• _Stored data entries_
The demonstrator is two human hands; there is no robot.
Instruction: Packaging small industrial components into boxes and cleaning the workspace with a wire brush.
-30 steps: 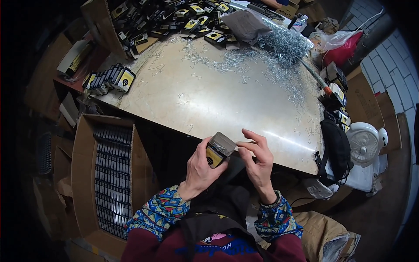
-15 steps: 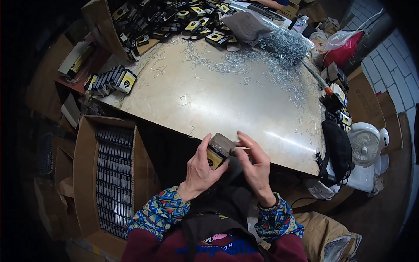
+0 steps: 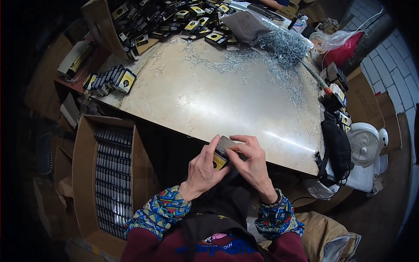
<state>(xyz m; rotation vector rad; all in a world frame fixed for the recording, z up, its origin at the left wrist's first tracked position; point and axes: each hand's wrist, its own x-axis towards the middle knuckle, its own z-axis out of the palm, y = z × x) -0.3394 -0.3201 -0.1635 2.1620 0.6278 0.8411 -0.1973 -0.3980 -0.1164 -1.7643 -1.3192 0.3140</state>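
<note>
In front of my body, at the near edge of the table, my left hand [image 3: 201, 169] is closed around a small black-and-yellow cardboard box [image 3: 219, 162]. The box is tilted, with its grey inner flap raised at the top. My right hand [image 3: 252, 160] is closed at the box's upper right side, thumb and index finger pressed together at its mouth. Small metal pieces seem to show just under the flap, though the fingers partly cover that spot. A bent wire hook [image 3: 190, 131] lies at the table's edge, left of the box.
Loose wire hooks [image 3: 283, 50] are heaped at the table's [image 3: 209, 100] far right. Many similar boxes [image 3: 192, 26] pile up at the back; a short row [image 3: 124, 81] stands at left. An open carton [image 3: 85, 174] holds packed rows of boxes. A white fan [image 3: 364, 146] stands at right.
My right hand has moved left and closed in on the box's mouth, its fingers coming together there. The box has shifted slightly right, and the flap is now partly covered.
</note>
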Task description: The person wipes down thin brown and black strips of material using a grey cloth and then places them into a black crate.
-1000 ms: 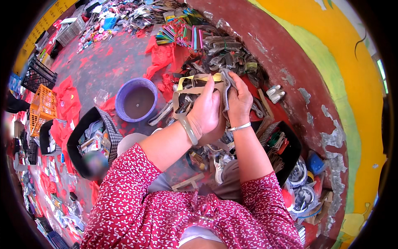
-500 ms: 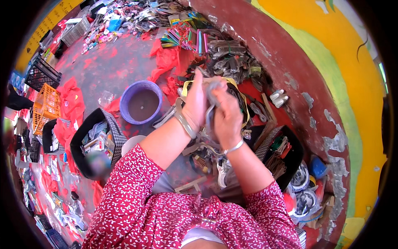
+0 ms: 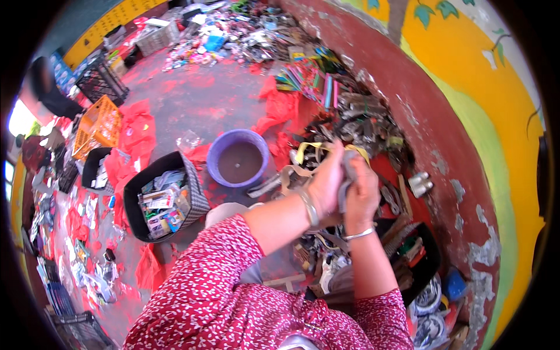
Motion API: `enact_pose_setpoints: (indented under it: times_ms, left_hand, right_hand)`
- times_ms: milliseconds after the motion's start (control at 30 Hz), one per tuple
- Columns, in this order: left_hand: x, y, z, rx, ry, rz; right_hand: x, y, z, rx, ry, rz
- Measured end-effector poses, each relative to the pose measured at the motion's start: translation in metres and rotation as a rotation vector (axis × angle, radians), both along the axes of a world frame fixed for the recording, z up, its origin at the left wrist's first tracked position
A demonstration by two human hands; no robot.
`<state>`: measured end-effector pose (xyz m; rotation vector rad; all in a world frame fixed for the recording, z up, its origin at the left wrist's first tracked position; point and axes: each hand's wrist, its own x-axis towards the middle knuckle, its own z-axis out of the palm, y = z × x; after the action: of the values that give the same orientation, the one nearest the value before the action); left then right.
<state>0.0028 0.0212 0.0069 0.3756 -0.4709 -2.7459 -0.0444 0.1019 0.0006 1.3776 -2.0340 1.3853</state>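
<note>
My left hand (image 3: 328, 182) and my right hand (image 3: 363, 192) are raised close together above a pile of goods near the wall. A soft-looking grey strip (image 3: 347, 175) is pressed between the palms. My right fingers curl round it, while the left hand lies along its other side with fingers pointing away. The strip's full shape is hidden by the hands. Below them, a yellow band (image 3: 302, 153) and tangled belt-like straps show partly.
A purple tub (image 3: 213, 166) of murky water stands left of my hands. Nearer sits a dark bin (image 3: 129, 201) with packaged items; another dark bin (image 3: 430, 256) is at right. An orange crate (image 3: 111, 119) stands far left. A chipped red-and-yellow wall (image 3: 431, 125) curves along the right.
The whole view has shifted, so the hands and floor items appear lower and further right. My hands stay together on the grey strip, and a person at far left shows more.
</note>
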Motion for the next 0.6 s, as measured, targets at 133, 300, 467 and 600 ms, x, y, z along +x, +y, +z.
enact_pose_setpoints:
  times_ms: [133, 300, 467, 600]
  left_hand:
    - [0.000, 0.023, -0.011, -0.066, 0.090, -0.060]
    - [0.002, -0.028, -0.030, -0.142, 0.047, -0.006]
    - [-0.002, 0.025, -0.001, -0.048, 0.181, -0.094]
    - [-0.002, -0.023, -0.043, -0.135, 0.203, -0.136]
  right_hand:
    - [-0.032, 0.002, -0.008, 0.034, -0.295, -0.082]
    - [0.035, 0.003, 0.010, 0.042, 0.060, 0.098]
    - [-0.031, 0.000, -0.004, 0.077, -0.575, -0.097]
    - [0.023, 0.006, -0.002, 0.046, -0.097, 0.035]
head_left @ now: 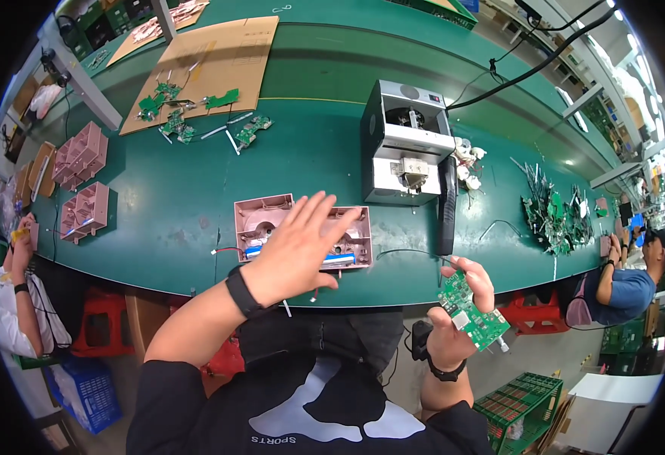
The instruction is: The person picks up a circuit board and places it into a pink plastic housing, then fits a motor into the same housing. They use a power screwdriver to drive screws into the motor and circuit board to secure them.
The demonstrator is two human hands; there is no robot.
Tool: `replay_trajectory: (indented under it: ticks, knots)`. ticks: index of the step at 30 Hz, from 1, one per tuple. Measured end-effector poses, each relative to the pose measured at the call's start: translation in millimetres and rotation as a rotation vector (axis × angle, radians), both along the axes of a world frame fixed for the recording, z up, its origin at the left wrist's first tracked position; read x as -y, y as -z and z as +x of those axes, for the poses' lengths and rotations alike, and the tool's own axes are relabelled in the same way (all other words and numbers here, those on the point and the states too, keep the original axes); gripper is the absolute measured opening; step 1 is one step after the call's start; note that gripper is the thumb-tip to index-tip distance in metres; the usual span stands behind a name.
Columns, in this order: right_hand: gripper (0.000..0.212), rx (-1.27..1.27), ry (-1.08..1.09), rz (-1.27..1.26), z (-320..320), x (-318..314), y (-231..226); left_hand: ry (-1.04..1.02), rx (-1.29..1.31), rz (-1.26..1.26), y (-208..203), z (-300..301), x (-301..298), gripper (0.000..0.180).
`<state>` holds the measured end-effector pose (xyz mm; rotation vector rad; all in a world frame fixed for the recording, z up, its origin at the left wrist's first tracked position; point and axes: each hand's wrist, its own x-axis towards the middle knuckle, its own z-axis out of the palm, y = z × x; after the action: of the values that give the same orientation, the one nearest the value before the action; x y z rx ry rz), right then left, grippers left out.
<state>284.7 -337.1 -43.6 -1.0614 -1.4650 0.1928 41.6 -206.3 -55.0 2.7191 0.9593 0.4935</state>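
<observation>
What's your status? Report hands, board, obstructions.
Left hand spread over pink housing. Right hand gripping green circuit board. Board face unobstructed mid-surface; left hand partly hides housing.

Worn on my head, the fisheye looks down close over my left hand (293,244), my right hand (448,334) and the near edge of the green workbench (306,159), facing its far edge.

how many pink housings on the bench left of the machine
3: one housing beneath the left hand, a second housing farther left, a third housing behind that; others may be hidden.
</observation>
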Motion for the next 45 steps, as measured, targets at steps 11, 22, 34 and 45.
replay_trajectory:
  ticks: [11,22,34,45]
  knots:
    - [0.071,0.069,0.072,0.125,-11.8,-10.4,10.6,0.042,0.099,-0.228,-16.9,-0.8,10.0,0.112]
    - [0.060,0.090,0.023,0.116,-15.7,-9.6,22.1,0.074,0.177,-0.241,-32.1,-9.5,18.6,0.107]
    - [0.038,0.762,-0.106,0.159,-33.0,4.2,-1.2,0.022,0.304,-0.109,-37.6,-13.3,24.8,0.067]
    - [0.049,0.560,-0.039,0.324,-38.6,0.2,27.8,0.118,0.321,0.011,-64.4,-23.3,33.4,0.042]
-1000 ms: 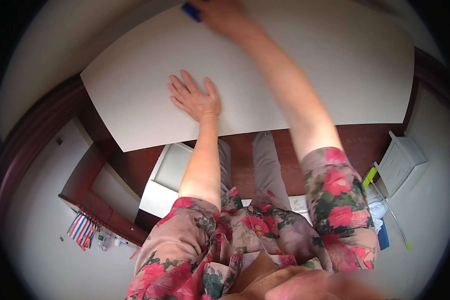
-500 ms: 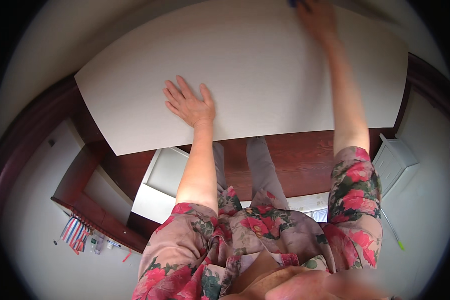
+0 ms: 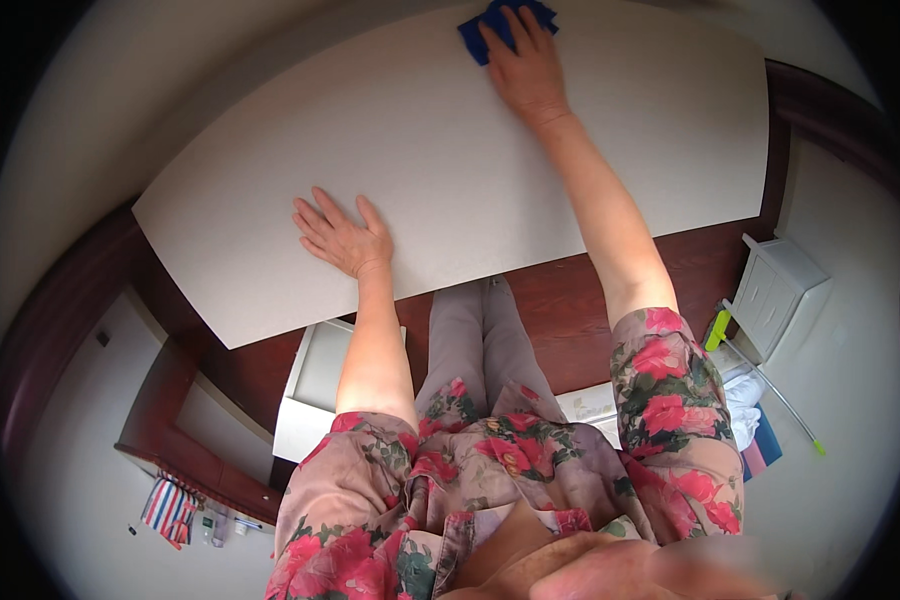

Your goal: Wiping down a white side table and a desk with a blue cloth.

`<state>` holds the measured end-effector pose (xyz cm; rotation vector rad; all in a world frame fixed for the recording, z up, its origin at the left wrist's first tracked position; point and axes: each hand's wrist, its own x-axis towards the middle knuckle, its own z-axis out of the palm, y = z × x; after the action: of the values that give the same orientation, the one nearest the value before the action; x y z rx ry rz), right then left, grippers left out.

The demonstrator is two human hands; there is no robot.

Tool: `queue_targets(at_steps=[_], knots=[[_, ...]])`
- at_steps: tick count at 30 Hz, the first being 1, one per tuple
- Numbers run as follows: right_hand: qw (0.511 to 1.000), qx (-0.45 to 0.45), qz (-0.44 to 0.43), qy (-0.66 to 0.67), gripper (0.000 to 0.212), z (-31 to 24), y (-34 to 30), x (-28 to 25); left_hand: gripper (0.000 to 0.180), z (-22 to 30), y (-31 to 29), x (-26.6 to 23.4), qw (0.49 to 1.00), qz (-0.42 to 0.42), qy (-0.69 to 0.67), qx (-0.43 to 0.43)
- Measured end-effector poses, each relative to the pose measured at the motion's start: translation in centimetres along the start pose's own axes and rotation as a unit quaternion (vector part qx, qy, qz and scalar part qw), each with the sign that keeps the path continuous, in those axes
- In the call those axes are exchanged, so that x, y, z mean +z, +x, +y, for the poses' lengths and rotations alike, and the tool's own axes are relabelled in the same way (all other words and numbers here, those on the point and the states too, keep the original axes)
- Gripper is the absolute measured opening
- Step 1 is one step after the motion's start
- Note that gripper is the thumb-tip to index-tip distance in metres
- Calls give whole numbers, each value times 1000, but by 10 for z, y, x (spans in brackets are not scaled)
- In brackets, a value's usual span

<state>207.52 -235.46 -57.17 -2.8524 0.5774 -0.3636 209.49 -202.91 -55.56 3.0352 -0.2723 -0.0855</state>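
A large pale flat panel (image 3: 450,190) spreads out in front of me. My left hand (image 3: 348,237) lies flat on its left part, fingers spread, holding nothing. Near the panel's far edge, my right hand (image 3: 528,72) presses a dark blue cloth (image 3: 476,42) against the surface. Part of the cloth shows beyond and beside the fingertips; the rest is hidden beneath them.
Dark red wood (image 3: 610,340) shows below the panel. A white open drawer (image 3: 320,375) sits at the left, and a white cabinet (image 3: 782,295) at the right. A long thin stick (image 3: 780,390) leans near that cabinet. A striped bag (image 3: 170,512) lies at the lower left.
My right hand has swept left along the far part of the panel with the blue cloth, which now shows more fully. My left hand stays flat on the panel; the whole view has shifted somewhat.
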Motion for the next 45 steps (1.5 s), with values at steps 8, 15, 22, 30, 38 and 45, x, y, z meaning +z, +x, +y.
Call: queue_targets(at_steps=[8,15,22,30,38,45], knots=[[977,208,-20,-52,39,144,15,-67,70,9,-1,3,1000,9,-15,13],[994,97,-2,43,42,-38,-122,-39,71,6,-2,3,1000,4,-9,14],[981,189,13,-40,44,-8,-222,-80,68,7,1,4,1000,-9,15,9],[978,201,3,58,37,-65,-241,-91,68,125,1,4,987,-50,-52,146],[957,265,66,-96,47,113,-255,-141,69,264,33,-3,979,-47,-169,103],[965,214,129,-79,38,248,-160,-119,69,314,11,17,994,5,-58,95]])
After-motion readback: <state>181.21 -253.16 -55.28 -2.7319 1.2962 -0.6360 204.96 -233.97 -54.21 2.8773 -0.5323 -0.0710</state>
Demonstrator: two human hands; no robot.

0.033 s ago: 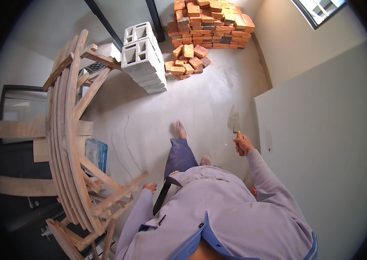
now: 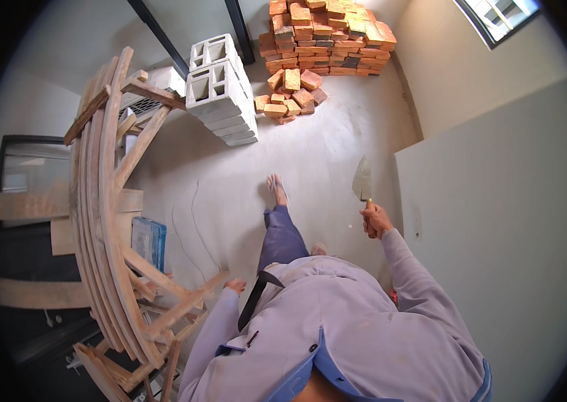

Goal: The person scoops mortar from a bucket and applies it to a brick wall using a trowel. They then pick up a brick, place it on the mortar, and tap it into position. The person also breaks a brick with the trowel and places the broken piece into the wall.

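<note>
My right hand [image 2: 376, 220] is closed round the handle of a pointing trowel [image 2: 362, 181]. The trowel's flat, leaf-shaped metal blade points away from me above the floor, with nothing piled on it that I can make out. My left hand [image 2: 235, 286] hangs low at my side with its fingers loosely out and holds nothing visible. Close by it is the end of a wooden bar [image 2: 211, 280] belonging to a timber trestle; I cannot tell whether they touch. My left foot [image 2: 276, 190] is stretched forward on the floor.
Long planks on the wooden trestle [image 2: 110, 201] fill the left side, beside a blue case [image 2: 149, 242]. Ahead stand stacked grey concrete blocks [image 2: 220, 94] and a pile of red bricks [image 2: 327, 43], with loose bricks [image 2: 290, 97] before it. A pale wall panel [image 2: 491, 221] rises at right.
My left leg and foot have shifted slightly forward, and the foot looks sharper. The trowel blade has tipped a little further from me. Both hands stay almost where they were.
</note>
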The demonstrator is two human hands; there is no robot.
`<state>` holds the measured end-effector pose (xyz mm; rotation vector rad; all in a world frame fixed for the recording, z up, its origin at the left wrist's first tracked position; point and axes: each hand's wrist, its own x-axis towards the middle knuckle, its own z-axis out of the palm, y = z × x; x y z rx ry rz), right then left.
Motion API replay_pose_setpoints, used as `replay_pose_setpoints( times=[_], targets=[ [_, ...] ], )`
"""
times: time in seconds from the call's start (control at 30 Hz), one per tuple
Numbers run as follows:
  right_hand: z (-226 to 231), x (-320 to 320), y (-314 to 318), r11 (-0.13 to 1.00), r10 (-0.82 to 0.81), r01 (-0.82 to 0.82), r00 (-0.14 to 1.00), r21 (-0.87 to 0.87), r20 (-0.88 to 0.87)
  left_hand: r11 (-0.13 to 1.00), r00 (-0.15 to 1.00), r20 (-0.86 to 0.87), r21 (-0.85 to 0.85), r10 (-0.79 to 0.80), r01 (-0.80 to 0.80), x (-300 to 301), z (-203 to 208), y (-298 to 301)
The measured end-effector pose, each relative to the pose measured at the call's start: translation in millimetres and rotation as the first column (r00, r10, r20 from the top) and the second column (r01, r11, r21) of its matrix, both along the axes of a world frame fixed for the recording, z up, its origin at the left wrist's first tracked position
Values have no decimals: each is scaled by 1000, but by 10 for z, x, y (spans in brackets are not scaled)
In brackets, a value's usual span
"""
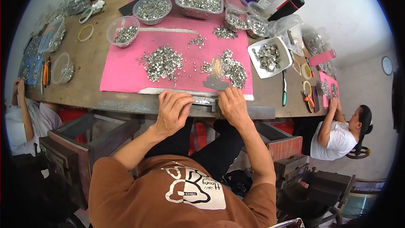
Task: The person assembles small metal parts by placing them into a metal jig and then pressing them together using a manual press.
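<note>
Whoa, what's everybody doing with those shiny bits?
Someone in a brown top has the left hand and right hand at either side of a dark metal piece by the table edge; I can't tell if they grip it. Silvery bits are heaped on the pink mat beyond. Another person is to the right, one to the left.

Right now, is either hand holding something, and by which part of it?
It cannot be told: the left hand and right hand are on opposite sides of the dark, angular metal fixture, with bent fingers hiding any grip.
</note>
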<state>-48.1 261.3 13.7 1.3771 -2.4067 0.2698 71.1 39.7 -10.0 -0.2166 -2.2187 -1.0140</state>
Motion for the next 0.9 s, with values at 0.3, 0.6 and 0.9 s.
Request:
replay_pose_setpoints(
  times=[0.3, 0.6, 0.9],
  targets=[
    [463, 578, -76, 972, 146, -108, 974, -210, 174, 695, 813, 317, 705, -488, 142, 225, 2, 331],
    [376, 791, -102, 979, 150, -120, 972, -166, 182, 434, 649, 313, 900, -694, 30, 231, -144, 381],
    [169, 757, -230, 911, 144, 25, 916, -412, 373, 275, 621, 219, 961, -752, -5, 262, -159, 404]
  ],
)
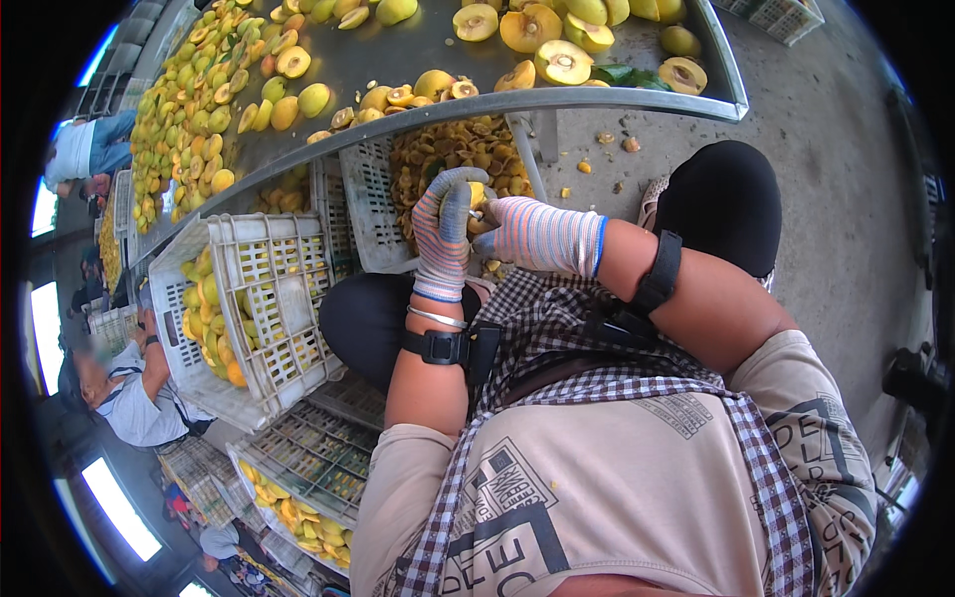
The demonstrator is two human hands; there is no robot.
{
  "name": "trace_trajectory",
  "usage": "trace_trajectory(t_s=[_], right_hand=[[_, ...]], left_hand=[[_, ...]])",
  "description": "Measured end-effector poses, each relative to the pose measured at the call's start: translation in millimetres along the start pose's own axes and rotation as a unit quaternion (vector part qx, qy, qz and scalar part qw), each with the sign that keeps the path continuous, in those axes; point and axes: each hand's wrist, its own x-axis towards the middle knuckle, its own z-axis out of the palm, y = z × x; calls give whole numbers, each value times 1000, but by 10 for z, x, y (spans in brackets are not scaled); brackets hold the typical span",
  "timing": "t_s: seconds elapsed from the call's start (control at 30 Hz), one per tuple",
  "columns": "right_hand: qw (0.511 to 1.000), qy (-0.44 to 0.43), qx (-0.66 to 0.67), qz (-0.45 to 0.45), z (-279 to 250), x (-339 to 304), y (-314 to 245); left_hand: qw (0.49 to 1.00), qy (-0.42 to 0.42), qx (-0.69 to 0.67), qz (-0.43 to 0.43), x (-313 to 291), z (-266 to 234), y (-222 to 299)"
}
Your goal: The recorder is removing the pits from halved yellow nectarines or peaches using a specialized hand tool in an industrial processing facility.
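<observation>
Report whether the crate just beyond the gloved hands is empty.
Not empty: yellow fruit pieces lie in the crate. The table edge hides part; cannot tell if full.

In the centre of the frame there are two striped gloves (542,237) and one yellow fruit piece (477,194) at their fingertips. On the forearms I count two black bands (658,274) and one silver bracelet (436,316). Along the top is one desk (398,55); its fruits (563,63) are too many for exact counting. At left and centre, at least four fruit crates (284,373) are visible.
</observation>
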Motion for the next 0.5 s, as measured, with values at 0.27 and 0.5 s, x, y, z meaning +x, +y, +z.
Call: trace_trajectory(t_s=[0.27,0.5], right_hand=[[981,169,-90,11,-81,-292,-108],[970,190,-150,-7,-69,-272,-147]], left_hand=[[997,17,64,-40,65,32,-78],[979,13,-4,-204,47,-67,35]])
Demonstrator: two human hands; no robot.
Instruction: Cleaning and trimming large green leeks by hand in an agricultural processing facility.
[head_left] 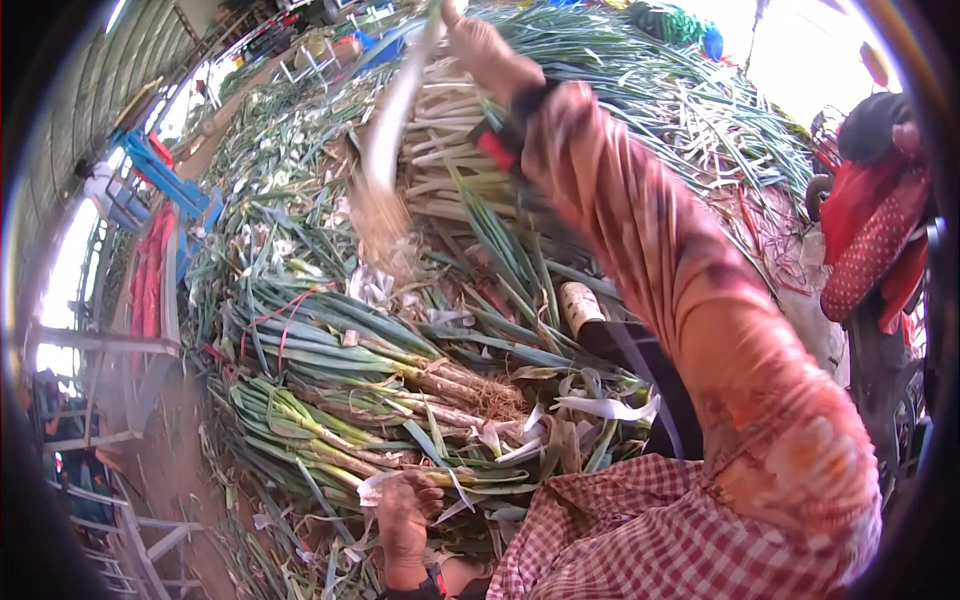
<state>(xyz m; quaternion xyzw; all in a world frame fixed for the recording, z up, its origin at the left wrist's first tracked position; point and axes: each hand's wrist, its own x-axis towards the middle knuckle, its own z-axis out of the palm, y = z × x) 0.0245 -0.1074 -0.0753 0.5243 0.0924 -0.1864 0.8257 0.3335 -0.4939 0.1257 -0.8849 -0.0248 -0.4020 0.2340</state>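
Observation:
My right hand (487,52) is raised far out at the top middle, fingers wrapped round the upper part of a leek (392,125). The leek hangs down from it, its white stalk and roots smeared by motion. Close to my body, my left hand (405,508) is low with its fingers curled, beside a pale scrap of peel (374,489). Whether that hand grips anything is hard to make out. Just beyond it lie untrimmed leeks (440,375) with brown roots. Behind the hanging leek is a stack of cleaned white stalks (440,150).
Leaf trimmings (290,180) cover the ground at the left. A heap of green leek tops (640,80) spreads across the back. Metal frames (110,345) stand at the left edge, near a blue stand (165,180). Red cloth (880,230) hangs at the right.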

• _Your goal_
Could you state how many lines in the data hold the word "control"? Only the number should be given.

• _Solved exercise_
3